Output the data unchanged and complete, minus the images.

-- SUPPLIED INFORMATION follows --

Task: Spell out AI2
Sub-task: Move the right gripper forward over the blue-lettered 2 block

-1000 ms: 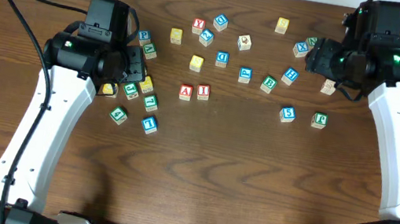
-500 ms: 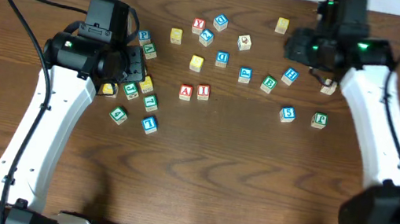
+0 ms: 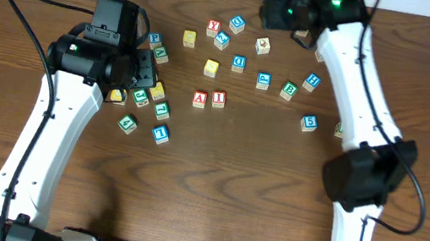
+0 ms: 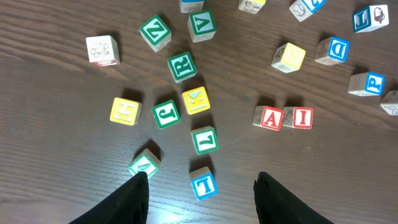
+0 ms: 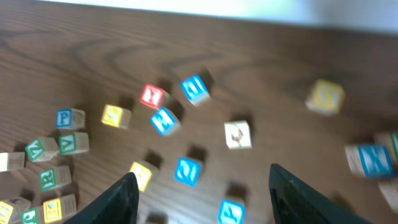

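Looking down from overhead, you have the red A block (image 3: 199, 98) and the red I block (image 3: 218, 99) side by side and touching near the middle of the table (image 3: 240, 184). The A is on the left as that camera reads them, so two of the three characters are already laid in order. Bare wood lies just past the I, which I take to be the slot left for the digit.

Your right gripper (image 5: 202, 186) is stretched out toward the far edge, its fingers spread wide with nothing between them, above a loose scatter of blue, yellow and red blocks. That reach makes sense if you are hunting for the 2 there. The wrist view is smeared, though, so I cannot read a 2 on any face. One blue block (image 5: 186, 170) sits just ahead of the fingers, but its character is unreadable.

Your left gripper (image 4: 200, 186) hangs over the green and yellow cluster (image 4: 196, 99) on its own side, jaws apart and empty, with a blue L block (image 4: 203, 180) just beneath the gap. From its wrist camera the A and I show off to the right, well clear of it, so it will not disturb the finished pair
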Available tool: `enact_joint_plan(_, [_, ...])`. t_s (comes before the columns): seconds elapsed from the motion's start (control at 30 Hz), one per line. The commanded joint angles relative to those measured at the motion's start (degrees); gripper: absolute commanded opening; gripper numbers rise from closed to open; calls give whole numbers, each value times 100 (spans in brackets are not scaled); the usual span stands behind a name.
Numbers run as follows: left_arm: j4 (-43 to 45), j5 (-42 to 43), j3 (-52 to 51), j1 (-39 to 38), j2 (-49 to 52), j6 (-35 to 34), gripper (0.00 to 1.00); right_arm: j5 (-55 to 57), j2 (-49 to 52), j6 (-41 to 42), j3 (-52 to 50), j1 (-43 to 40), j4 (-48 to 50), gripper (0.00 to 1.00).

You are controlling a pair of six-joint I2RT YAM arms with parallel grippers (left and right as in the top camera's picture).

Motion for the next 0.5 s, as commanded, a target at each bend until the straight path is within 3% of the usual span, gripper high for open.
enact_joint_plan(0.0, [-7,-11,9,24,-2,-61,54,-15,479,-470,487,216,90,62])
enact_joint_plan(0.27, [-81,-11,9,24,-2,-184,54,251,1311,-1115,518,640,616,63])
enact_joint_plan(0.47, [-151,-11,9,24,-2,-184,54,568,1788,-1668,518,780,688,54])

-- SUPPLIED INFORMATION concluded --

» **RESPONSE TO THIS EXERCISE**
Task: Spell out AI2
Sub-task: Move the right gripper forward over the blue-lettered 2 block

-1000 ms: 
-500 ms: 
+0 ms: 
+0 ms: 
+0 ms: 

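Looking down from overhead, you have the red A block (image 3: 199, 98) and the red I block (image 3: 218, 99) side by side and touching near the middle of the table (image 3: 240, 184). The A is on the left as that camera reads them, so two of the three characters are already laid in order. Bare wood lies just past the I, which I take to be the slot left for the digit.

Your right gripper (image 5: 202, 186) is stretched out toward the far edge, its fingers spread wide with nothing between them, above a loose scatter of blue, yellow and red blocks. That reach makes sense if you are hunting for the 2 there. The wrist view is smeared, though, so I cannot read a 2 on any face. One blue block (image 5: 186, 170) sits just ahead of the fingers, but its character is unreadable.

Your left gripper (image 4: 200, 186) hangs over the green and yellow cluster (image 4: 196, 99) on its own side, jaws apart and empty, with a blue L block (image 4: 203, 180) just beneath the gap. From its wrist camera the A and I show off to the right, well clear of it, so it will not disturb the finished pair
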Available tool: `enact_joint_plan(_, [_, ...])`. t_s (comes before the columns): seconds elapsed from the motion's start (control at 30 Hz), one per line. The commanded joint angles relative to those measured at the motion's start (degrees); gripper: absolute commanded opening; gripper numbers rise from closed to open; calls give whole numbers, each value times 100 (spans in brackets are not scaled); the usual span stands behind a name.
Numbers run as follows: left_arm: j4 (-43 to 45), j5 (-42 to 43), j3 (-52 to 51), j1 (-39 to 38), j2 (-49 to 52), j6 (-35 to 34), gripper (0.00 to 1.00); right_arm: j5 (-55 to 57), j2 (-49 to 52), j6 (-41 to 42), j3 (-52 to 50), j1 (-43 to 40), j4 (-48 to 50), gripper (0.00 to 1.00).

You are controlling a pair of six-joint I2RT YAM arms with parallel grippers (left and right as in the top camera's picture).

Motion for the next 0.5 s, as commanded, a target at each bend until the straight path is within 3% of the usual span, gripper high for open.
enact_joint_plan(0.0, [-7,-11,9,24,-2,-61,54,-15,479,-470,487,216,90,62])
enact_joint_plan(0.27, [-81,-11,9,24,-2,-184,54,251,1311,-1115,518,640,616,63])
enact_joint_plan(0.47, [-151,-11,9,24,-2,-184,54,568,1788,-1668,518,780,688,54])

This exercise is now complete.